Film review – All the Creatures Were Stirring

My notes on All the Creatures Were Stirring – which is available digitally in the US on December 4.

It’s almost a tradition that anthology horror movies include a Christmas segment – Dead of Night and Tales From the Crypt have excellent examples – and there have even been whole collections of Christmas-themed horror before (A Christmas Horror Story) … but Rebekah and Dave McKendry have put together a distinctive, low-key holiday attraction in this neatly-wrapped package.

The emphasis is on non-family Christmases – especially on how rootless, single, middle class but marginalised folk spend their Yuletides, and there’s a better than average frame story about Max (Graham Skipper) and Jenna (Ashley Clements), who are at a loose end on Christmas Eve in a Californian nowhere and decide to go out together to a small theatre where an odd company of three (Alexander Ward, John Humphrey, Diva Zappa) put on an evening of sketches (some more developed than others) with a Christmas horror theme.  The venue is like an el cheapo Lynchian nightspot, with a weird-hairdoed MC (Maria Olsen) replacing boards that announce titles derived from ‘A Visit From St Nicholas’ (‘All Through the House’, ‘Dash Away All’, ‘In a Twinkling’, etc) and gore represented by red streamers.  Half the audience don’t come back from the intermission (I clocked directors Mike Mendez and Axelle Carolyn walking out), and a red-faced older patron (Ian Gregory) seems to get nasty entertainment out of the whole thing – which sets up an ambiguous, but oddly disturbing payoff.

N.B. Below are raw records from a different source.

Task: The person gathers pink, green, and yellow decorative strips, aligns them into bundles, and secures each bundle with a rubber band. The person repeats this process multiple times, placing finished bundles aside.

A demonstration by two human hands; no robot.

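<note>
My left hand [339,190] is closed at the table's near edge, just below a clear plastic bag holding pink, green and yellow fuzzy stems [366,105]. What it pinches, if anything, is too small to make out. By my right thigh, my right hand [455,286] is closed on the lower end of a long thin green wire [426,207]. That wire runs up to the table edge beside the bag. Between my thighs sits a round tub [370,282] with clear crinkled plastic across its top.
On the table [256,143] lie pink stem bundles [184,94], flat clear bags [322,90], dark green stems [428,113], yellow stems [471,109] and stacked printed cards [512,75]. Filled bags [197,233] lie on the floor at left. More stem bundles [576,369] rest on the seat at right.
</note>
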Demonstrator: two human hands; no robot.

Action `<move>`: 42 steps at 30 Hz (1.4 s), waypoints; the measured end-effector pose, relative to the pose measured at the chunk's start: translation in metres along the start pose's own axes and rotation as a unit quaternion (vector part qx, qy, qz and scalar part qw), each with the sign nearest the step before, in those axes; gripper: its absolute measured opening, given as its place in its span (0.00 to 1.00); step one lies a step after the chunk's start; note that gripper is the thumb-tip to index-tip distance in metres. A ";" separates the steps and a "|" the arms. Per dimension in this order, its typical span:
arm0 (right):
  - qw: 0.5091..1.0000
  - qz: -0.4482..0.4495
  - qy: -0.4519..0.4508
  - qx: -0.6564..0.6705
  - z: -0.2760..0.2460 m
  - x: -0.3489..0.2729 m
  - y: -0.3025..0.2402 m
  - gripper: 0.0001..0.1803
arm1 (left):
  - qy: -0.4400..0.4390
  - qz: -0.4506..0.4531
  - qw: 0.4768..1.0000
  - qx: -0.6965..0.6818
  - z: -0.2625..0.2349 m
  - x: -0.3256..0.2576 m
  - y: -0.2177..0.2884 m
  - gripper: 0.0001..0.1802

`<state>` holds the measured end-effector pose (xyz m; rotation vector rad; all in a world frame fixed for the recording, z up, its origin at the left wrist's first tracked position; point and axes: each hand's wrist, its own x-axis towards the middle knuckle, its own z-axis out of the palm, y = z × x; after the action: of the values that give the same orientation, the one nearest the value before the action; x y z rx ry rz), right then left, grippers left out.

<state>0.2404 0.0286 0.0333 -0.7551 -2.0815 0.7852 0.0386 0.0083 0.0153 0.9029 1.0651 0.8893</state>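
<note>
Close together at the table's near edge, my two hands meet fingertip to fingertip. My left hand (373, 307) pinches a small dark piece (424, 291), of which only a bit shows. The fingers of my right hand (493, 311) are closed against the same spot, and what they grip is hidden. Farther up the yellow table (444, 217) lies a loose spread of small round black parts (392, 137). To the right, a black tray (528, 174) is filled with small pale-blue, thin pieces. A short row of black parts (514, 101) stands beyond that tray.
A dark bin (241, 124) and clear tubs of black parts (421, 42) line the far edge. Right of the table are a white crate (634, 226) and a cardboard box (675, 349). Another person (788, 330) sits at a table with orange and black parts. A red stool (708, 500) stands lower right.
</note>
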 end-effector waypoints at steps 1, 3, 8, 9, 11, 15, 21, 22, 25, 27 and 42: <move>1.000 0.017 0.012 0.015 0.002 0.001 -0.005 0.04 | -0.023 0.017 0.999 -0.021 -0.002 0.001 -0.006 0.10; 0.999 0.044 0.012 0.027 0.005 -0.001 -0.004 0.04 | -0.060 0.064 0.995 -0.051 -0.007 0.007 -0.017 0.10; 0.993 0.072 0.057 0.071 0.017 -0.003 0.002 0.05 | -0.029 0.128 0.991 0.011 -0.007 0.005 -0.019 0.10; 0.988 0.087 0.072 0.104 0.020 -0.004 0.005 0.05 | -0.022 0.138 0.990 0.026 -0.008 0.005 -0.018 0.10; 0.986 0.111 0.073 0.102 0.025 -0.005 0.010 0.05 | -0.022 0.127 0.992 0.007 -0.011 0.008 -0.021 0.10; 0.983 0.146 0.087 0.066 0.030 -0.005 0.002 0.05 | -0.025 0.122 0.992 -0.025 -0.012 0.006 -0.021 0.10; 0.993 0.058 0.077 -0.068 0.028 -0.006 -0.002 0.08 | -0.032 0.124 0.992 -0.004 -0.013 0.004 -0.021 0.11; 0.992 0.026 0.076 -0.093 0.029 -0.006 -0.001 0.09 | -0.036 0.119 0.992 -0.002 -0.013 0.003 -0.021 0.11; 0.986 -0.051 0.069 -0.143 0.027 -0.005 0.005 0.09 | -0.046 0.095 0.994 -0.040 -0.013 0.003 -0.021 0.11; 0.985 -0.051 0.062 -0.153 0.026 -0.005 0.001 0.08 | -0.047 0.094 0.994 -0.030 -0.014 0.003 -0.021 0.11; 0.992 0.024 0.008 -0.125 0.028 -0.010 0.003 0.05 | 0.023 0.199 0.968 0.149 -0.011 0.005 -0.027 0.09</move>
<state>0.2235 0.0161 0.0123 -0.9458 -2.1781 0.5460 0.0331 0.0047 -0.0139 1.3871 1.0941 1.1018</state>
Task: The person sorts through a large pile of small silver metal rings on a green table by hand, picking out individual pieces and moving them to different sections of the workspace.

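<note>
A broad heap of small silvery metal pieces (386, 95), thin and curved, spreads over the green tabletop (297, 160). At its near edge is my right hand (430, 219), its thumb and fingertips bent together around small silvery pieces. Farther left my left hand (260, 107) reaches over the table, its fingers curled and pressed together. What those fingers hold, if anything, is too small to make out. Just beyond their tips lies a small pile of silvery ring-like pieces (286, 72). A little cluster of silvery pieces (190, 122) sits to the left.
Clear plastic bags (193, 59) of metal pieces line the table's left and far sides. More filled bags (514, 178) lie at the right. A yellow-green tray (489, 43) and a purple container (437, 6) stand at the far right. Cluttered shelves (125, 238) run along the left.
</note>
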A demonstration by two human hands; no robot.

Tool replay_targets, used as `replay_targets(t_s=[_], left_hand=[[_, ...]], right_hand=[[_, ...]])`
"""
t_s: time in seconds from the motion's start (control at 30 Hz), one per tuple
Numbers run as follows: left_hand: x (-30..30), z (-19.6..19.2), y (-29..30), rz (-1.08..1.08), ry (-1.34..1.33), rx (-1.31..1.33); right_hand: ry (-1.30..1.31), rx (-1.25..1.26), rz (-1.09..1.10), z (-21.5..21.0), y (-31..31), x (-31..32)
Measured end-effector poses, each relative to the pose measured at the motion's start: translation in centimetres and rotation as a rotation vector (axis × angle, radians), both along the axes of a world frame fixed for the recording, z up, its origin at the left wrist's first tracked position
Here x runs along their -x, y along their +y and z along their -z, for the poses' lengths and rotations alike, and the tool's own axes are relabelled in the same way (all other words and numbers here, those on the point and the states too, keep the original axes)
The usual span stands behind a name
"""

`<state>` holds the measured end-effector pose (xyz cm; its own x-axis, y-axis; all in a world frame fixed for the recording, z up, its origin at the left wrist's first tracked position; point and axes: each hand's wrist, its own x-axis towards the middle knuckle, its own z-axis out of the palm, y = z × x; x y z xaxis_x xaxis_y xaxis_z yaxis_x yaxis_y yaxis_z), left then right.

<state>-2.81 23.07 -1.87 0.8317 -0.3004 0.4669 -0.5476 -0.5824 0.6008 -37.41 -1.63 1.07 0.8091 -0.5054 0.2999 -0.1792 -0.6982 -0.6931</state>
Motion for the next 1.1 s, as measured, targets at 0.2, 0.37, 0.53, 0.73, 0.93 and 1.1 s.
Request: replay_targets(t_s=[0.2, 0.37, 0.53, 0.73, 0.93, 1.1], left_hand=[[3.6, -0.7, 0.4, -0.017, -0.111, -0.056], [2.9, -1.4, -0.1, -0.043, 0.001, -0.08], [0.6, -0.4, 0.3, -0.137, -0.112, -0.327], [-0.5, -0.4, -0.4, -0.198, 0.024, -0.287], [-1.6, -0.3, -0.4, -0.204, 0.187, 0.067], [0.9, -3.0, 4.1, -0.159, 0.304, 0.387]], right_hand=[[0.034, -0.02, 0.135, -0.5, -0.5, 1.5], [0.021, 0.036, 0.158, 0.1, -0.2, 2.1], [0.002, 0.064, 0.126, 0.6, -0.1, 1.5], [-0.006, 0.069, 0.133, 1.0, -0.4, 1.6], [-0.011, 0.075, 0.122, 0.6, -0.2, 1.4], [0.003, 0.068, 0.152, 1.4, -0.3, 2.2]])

The stories offer an office party with deadly secret Santa presents (and other kinds of secrets), a schlub (Matt Long) who locks his keys in his car in a near-abandoned parking lot and seeks help from two odd girls (Makeda Decet, Catherine Parker) who have matching sinister tattoos and a hippie van of horror, a campy Christmas Carol riff about a Santa hater (Jonathan Kite) who wants to spend Christmas doing cocaine in front of a channel that only shows holiday classics but gets pestered by several ghosts, a brief bit about a guy (Mark Kelly) who runs over a reindeer and pays for it, and a Twilight Zone parody in which a girl (Constance Wu) surprises a shut-in (Morgan Peter Brown) with an impromptu Christmas dinner and gets drawn into a charade in black and white (mostly) and a different aspect ratio as aliens come to insist on a Christmas celebration.

The standouts are the parking lot anecdote (which has a fresh, unsettling idea) and the alien encounter, but only the Christmas Carol rehash feels weak.  It has an interesting array of indie horror faces in bits – Jocelin Donahue, Amanda Fuller, Brea Grant, Peter Cilella, Archie Hahn, Matt Mercer, Chase Williamson, Lauren Lakis – but doesn’t drag in name cameos, which means that it might be an embarrassment that Wu’s profile has been vastly raised by Crazy Rich Asians this year.  Its strongest suit is not doing the obvious Christmas horror ideas.